### Problem details
From the records below, copy out exactly the lines from the one containing "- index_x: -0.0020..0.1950" to the one containing "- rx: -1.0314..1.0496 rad", both included. Add nothing else.
*** Opening Source data ***
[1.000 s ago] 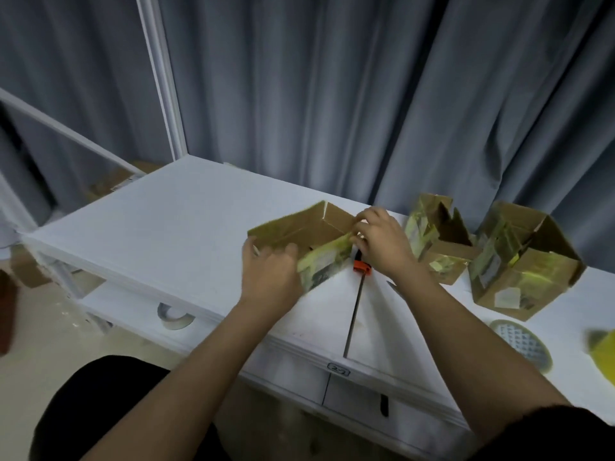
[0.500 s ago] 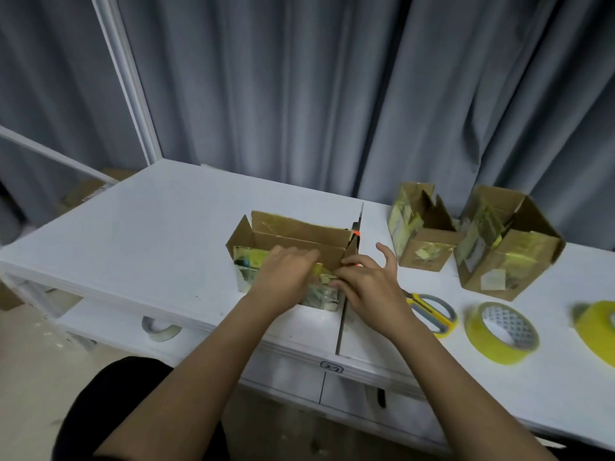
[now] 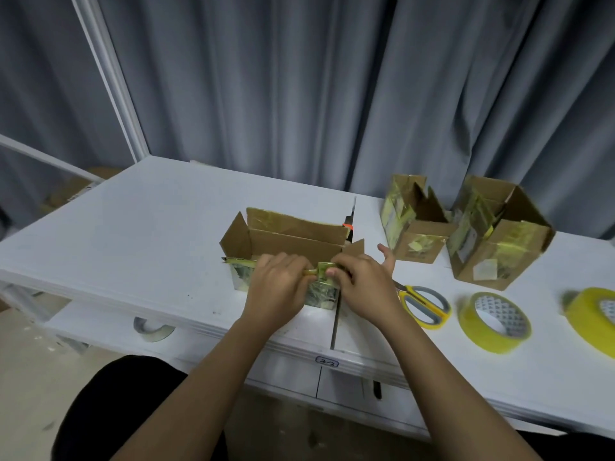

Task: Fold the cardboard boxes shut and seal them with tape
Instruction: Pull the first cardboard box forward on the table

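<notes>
An open cardboard box [image 3: 293, 239] with old yellow tape on its walls stands on the white table [image 3: 149, 234] in front of me, its flaps up. My left hand [image 3: 278, 287] grips the near flap, which is covered in crumpled tape. My right hand [image 3: 361, 287] pinches the same flap from the right, its little finger sticking out. Two more open boxes stand at the back right, the smaller box [image 3: 412, 217] to the left of the larger box [image 3: 496, 232]. Two yellow tape rolls, a nearer roll [image 3: 494, 322] and a far-right roll [image 3: 592, 316], lie to the right.
Yellow-handled scissors [image 3: 424, 304] lie just right of my right hand. A gap between two table tops runs under the box. Another tape roll [image 3: 153, 329] sits on the lower shelf at left. Grey curtains hang behind the table.
The box was tipped toward me; now it stands upright. Both hands moved from its sides onto the near flap. The view shifted right, bringing the tape rolls and scissors into sight.
</notes>
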A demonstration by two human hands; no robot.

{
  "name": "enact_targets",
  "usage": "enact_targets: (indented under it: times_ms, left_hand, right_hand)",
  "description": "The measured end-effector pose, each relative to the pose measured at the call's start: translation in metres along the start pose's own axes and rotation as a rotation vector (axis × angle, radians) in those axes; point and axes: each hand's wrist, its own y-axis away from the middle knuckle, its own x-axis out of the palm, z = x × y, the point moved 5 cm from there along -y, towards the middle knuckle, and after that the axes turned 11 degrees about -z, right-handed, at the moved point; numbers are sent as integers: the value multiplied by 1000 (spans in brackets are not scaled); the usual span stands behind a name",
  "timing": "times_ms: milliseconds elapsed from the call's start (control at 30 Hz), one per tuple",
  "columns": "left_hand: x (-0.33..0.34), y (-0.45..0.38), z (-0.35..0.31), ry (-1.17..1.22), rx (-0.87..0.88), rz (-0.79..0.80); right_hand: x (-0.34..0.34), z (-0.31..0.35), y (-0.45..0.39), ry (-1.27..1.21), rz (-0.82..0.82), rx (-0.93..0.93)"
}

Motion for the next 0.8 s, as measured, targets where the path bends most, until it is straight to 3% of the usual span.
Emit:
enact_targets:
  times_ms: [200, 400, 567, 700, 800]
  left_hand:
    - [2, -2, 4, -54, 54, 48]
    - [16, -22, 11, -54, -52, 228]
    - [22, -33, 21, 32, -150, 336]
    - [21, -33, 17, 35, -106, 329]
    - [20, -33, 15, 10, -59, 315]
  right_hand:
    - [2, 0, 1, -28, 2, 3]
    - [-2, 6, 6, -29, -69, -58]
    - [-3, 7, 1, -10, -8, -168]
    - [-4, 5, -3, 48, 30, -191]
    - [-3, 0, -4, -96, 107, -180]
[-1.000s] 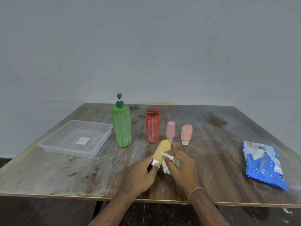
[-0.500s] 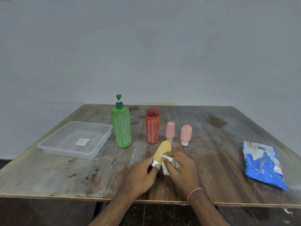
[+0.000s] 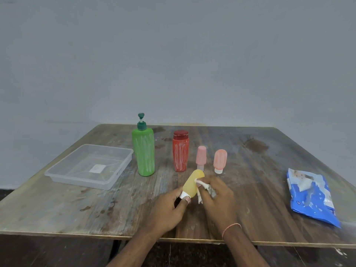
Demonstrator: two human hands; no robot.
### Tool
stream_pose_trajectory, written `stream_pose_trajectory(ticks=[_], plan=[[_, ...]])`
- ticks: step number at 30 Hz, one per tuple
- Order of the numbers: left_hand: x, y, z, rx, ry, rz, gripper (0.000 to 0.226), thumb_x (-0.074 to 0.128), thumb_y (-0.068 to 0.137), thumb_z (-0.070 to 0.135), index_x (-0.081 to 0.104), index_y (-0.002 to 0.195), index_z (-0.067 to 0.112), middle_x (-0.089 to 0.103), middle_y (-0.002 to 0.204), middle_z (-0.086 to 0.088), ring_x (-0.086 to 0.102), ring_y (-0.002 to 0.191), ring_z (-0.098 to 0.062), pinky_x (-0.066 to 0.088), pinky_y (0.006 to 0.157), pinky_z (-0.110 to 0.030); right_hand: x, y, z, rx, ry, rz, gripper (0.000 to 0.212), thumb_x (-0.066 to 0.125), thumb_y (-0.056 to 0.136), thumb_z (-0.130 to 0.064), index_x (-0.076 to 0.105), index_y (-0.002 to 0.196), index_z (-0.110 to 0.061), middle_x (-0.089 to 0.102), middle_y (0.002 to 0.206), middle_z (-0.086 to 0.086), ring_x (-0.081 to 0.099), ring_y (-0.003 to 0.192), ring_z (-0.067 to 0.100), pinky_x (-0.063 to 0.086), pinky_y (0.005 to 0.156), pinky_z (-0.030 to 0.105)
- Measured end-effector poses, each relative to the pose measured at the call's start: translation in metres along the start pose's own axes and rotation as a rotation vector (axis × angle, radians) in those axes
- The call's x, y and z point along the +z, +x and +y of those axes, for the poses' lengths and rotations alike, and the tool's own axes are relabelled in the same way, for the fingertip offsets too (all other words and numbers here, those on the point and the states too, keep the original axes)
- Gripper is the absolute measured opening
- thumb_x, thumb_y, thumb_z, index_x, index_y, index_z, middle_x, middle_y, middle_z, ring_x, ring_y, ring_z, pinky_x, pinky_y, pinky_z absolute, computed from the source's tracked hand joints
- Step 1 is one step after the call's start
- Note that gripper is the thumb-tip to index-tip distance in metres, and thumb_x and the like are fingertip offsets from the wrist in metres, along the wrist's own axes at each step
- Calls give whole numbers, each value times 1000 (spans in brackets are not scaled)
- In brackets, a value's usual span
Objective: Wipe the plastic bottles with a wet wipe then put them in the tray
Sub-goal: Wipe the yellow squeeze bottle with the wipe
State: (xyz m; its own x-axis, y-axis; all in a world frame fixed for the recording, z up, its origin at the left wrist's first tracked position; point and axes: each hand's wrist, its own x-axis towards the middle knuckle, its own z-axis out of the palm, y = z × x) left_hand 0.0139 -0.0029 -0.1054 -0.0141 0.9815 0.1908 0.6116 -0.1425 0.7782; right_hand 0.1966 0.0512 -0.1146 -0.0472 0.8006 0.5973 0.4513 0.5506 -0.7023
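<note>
The left hand [image 3: 167, 208] pinches the small yellow plastic bottle [image 3: 192, 183] by its white cap; the right hand [image 3: 219, 199], fingers curled, presses a crumpled white wet wipe [image 3: 203, 187] against it.

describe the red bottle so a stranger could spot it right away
On the wooden table, a row of bottles stands behind the hands. The red bottle is second from the left, right of the tall green pump bottle. It alone is red, with a dark red cap and white streaks.

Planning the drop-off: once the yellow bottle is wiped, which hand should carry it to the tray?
Left. The left hand already pinches the yellow bottle at its white cap, and the tray lies on that side. The right hand is busy holding the wet wipe.
</note>
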Motion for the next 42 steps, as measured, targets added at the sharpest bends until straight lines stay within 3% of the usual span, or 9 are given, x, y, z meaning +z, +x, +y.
stream_pose_trajectory(ticks=[2, 8, 13, 17, 23, 30, 35, 38, 42], plan=[[0, 1, -1, -21, 8, -7, 22, 56, 107, 43, 67, 125, 45, 74, 103, 24, 67, 95, 1, 59, 86, -36, 0, 1, 0, 31, -15, 39, 19, 79, 95, -25, 75, 107, -38, 72, 103, -26, 68, 96, -1, 61, 77, 28], [-4, 2, -2, -17, -113, 4, 25, 55, 110, 33, 67, 130, 43, 75, 111, 28, 68, 105, 6, 55, 91, -27, -2, -6, -8, -77, 40, -212, 21, 74, 92, -42, 81, 111, -34, 75, 104, -24, 71, 98, 3, 60, 82, 25], [-5, 1, -3, -57, -105, -21, 17, 54, 108, 43, 71, 109, 43, 77, 96, 16, 72, 90, -7, 61, 88, -41, -4, -1, -7, 31, 10, -1, 12, 79, 94, -29, 79, 105, -34, 73, 98, -26, 68, 94, -4, 51, 73, 9], [-6, -1, -2, -7, 45, -68, 18, 54, 107, 46, 69, 101, 40, 73, 91, 19, 68, 87, -4, 56, 81, -35, -6, 4, -8, 188, 7, 160, 3, 79, 95, -21, 78, 98, -22, 68, 84, -18, 64, 82, -5, 45, 65, 3], [-2, -6, 4, 94, 70, -97, 24, 55, 106, 43, 65, 126, 37, 72, 95, 9, 67, 89, -11, 53, 74, -32, 0, 9, 1, 189, -55, 173, 11, 69, 102, -21, 78, 109, -24, 60, 93, -15, 64, 88, 7, 41, 65, 9], [-1, -8, 8, 132, 120, -56, 22, 53, 103, 46, 66, 117, 34, 68, 88, 12, 63, 81, -10, 52, 69, -33, 1, 4, -1, -47, -137, -18, 21, 60, 97, -21, 74, 111, -28, 50, 102, -21, 59, 91, 4, 49, 70, 23], [-3, -8, 12, 130, 60, -44, 15, 58, 102, 25, 72, 101, 28, 71, 85, 12, 64, 74, -8, 51, 64, -29, 2, -5, -10, -310, -178, -242, 19, 61, 95, -23, 75, 108, -27, 46, 100, -16, 53, 91, 8, 50, 72, 29], [-3, -9, 12, 122, 53, -34, 15, 58, 101, 23, 72, 97, 28, 70, 82, 11, 62, 72, -9, 48, 62, -29, 2, -4, -9, -332, -173, -236, 25, 61, 94, -22, 76, 113, -28, 47, 100, -16, 53, 91, 9, 50, 71, 28], [-2, -7, 10, 113, 51, -55, 17, 56, 104, 37, 72, 110, 33, 72, 93, 14, 66, 85, -9, 55, 73, -30, 4, -2, -6, -260, -213, -122, 27, 60, 95, -25, 76, 116, -27, 48, 99, -15, 53, 90, 9, 50, 69, 29]])
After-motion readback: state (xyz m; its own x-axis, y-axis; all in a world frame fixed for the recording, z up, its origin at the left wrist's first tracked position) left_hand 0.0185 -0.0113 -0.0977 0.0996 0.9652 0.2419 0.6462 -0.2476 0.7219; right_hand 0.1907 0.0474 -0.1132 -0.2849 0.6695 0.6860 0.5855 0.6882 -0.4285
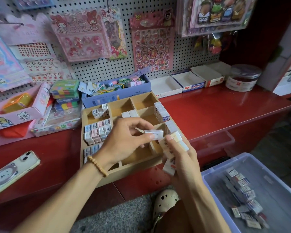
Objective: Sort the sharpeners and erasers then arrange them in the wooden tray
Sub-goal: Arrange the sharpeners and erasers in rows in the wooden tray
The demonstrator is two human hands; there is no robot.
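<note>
A wooden tray (138, 169) with several compartments sits on the red counter. Small sharpeners (97, 130) fill its left compartments, and rows of boxed erasers (162, 111) stand on edge along its right side. My left hand (124, 142), over the middle of the tray, pinches one white eraser (154, 134) by its end. My right hand (181, 158) grips a stack of several erasers (170, 155) at the tray's right front corner. A clear plastic bin (213, 172) at the lower right holds more loose erasers (242, 197).
A phone (12, 169) lies on the counter at the left. Behind the tray stand a blue box of clips (118, 96), white cardboard boxes (186, 81) and a round tub (242, 78). A pegboard with sticker packs rises behind. My shoe (165, 199) is on the floor below.
</note>
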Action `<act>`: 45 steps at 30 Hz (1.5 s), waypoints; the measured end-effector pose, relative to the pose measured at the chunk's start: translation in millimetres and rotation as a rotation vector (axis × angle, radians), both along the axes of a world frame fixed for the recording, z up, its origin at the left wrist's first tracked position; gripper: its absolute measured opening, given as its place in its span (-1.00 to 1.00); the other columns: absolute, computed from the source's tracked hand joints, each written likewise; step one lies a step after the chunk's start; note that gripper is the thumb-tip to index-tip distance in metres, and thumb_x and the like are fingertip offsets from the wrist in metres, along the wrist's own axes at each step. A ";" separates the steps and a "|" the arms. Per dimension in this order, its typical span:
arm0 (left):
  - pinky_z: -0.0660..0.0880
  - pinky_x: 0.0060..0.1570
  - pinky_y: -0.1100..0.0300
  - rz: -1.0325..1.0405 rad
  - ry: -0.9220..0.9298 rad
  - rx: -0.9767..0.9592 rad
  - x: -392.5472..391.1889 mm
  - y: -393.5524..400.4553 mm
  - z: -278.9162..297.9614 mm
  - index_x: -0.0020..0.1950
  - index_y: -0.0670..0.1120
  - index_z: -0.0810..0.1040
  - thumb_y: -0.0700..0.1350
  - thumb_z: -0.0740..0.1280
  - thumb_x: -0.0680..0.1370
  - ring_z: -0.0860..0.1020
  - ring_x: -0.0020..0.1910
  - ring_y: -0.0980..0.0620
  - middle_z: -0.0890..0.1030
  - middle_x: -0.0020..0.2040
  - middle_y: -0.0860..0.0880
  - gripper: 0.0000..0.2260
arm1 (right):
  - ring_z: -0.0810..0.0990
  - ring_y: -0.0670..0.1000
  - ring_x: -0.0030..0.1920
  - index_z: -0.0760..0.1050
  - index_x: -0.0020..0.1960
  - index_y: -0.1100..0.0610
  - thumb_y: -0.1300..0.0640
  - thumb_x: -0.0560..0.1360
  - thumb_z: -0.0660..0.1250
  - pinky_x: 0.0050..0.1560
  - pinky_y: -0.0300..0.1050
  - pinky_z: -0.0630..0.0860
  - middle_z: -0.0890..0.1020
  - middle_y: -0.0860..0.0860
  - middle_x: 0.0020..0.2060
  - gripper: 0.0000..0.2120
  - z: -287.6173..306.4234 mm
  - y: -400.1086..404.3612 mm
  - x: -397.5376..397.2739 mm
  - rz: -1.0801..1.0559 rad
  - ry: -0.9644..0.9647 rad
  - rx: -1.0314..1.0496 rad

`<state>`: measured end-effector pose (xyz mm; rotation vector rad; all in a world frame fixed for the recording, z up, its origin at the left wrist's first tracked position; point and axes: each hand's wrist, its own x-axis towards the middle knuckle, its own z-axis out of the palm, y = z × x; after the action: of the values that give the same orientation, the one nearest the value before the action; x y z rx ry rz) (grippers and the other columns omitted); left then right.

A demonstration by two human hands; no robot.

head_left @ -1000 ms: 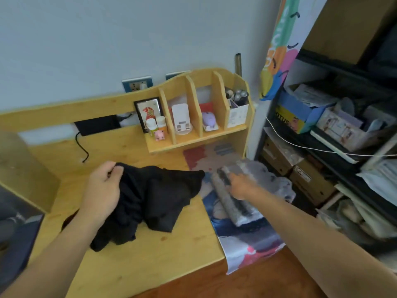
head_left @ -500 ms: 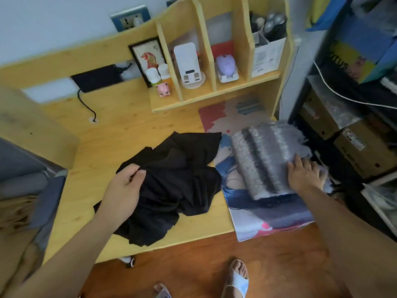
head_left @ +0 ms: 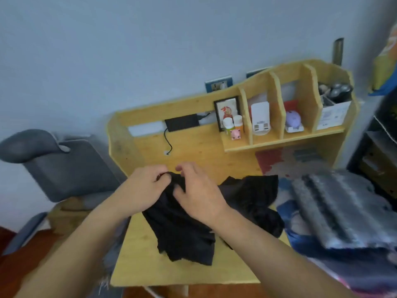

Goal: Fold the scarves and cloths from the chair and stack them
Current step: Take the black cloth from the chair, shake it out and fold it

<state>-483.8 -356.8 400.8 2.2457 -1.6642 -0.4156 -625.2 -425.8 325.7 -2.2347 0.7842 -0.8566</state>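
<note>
A crumpled black cloth lies in a heap on the wooden desk. My left hand pinches its top edge at the far side. My right hand lies on the cloth right beside the left, with its fingers curled at the same edge. A folded grey striped scarf rests on a printed mat at the desk's right end. The grey chair stands to the left of the desk.
A wooden shelf unit with small bottles, a framed picture and boxes stands at the back of the desk. A black cable hangs near the back board. Dark shelving is at the far right.
My right hand has left the grey scarf and come over to the black cloth beside my left hand. The camera has turned left and up, bringing the chair into view.
</note>
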 end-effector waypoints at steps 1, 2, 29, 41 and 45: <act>0.27 -0.39 0.17 -0.033 -0.026 -0.017 9.2 5.8 10.4 -0.25 -0.09 0.40 -0.03 0.21 0.68 0.38 -0.44 0.12 0.42 -0.40 0.03 -0.68 | 0.52 0.02 0.15 0.37 0.35 0.06 0.08 0.56 0.31 0.07 -0.07 0.50 0.51 -0.02 0.18 -0.63 13.6 0.7 13.4 -0.012 -0.017 -0.029; 0.29 -0.39 0.18 -0.065 -0.049 -0.031 18.0 10.5 19.8 -0.26 -0.06 0.39 -0.03 0.21 0.68 0.40 -0.44 0.12 0.44 -0.40 0.03 -0.68 | 0.54 0.03 0.08 0.39 0.32 0.05 0.12 0.55 0.31 -0.01 -0.06 0.51 0.53 -0.03 0.13 -0.65 25.5 0.7 23.7 -0.013 -0.028 -0.056; 0.32 -0.35 0.40 -0.062 -0.028 -0.465 104.1 39.1 127.4 -0.07 0.12 0.62 -0.11 0.27 0.67 0.51 -0.35 0.22 0.61 -0.29 0.10 -0.79 | 0.63 -0.09 0.08 0.56 0.09 0.04 0.13 0.67 0.25 0.15 -0.07 0.54 0.66 -0.13 0.00 -0.89 115.0 58.7 30.4 0.547 0.092 0.222; 0.21 -0.44 0.32 -0.062 0.173 -0.556 88.0 47.1 134.8 -0.04 0.08 0.75 -0.22 0.35 0.62 0.30 -0.49 0.15 0.38 -0.52 0.04 -0.75 | 0.28 -0.05 0.39 0.57 0.15 -0.06 -0.14 0.68 0.12 0.40 -0.18 0.31 0.31 -0.11 0.37 -0.70 102.8 55.0 24.3 0.228 0.405 -0.551; 0.25 -0.42 0.36 -0.030 0.170 -0.655 81.6 42.0 128.1 -0.06 0.09 0.76 -0.20 0.39 0.60 0.33 -0.46 0.16 0.36 -0.50 0.12 -0.79 | -0.02 0.08 0.59 0.49 0.27 -0.09 -0.10 0.69 0.12 0.55 -0.07 0.12 0.04 -0.04 0.59 -0.74 89.4 76.8 44.7 0.053 0.175 -0.576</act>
<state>-402.2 -314.8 528.9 1.6568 -1.4696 -0.0444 -580.5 -349.0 415.1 -2.8532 0.6009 -0.9595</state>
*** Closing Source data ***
### Response area
  - index_x: -0.0020..0.1950
  - index_y: -0.0670..0.1120
  - index_z: -0.0810..0.1040
  - thumb_y: -0.0700..0.1350
  - thumb_z: -0.0740..0.1280
  - thumb_x: -0.0680..0.1370
  - ring_z: -0.0860..0.1020
  - ring_x: -0.0020..0.1910
  - ring_y: -0.0980..0.0620
  - middle_z: -0.0890..0.1030
  - middle_x: -0.0020..0.2040
  - middle_y: -0.0860..0.0880
  - gripper: 0.0000..0.2260
arm1 (right):
  - ring_z: -0.0810..0.0990
  - ring_y: -0.0670..0.1000
  - ring_x: -0.0030..0.1920
  - index_z: -0.0760..0.1050
  - index_x: -0.0020..0.1960
  - index_y: -0.1100..0.0610
  - thumb_y: -0.1300..0.0640
  - thumb_x: -0.0560..0.1360
  - thumb_z: -0.0660..0.1250
  - pinky_x: 0.0050..0.1560
  - pinky_y: -0.0300..0.1050
  - pinky_z: -0.0630..0.0860
  - middle_z: -0.0890..0.1020
  - middle_y: -0.0860..0.0860
  - middle_x: 0.0020..0.2060
  - gripper: 0.0000..0.2120
  - z: -287.6173..306.4234 mm
  - y: -400.1086..404.3612 mm
  - x: -397.5376..397.2739 mm
  - rz: -1.0801..1.0559 rad
  - ry: -0.9644..0.9647 rad
  - rx: -1.0314..1.0496 rad

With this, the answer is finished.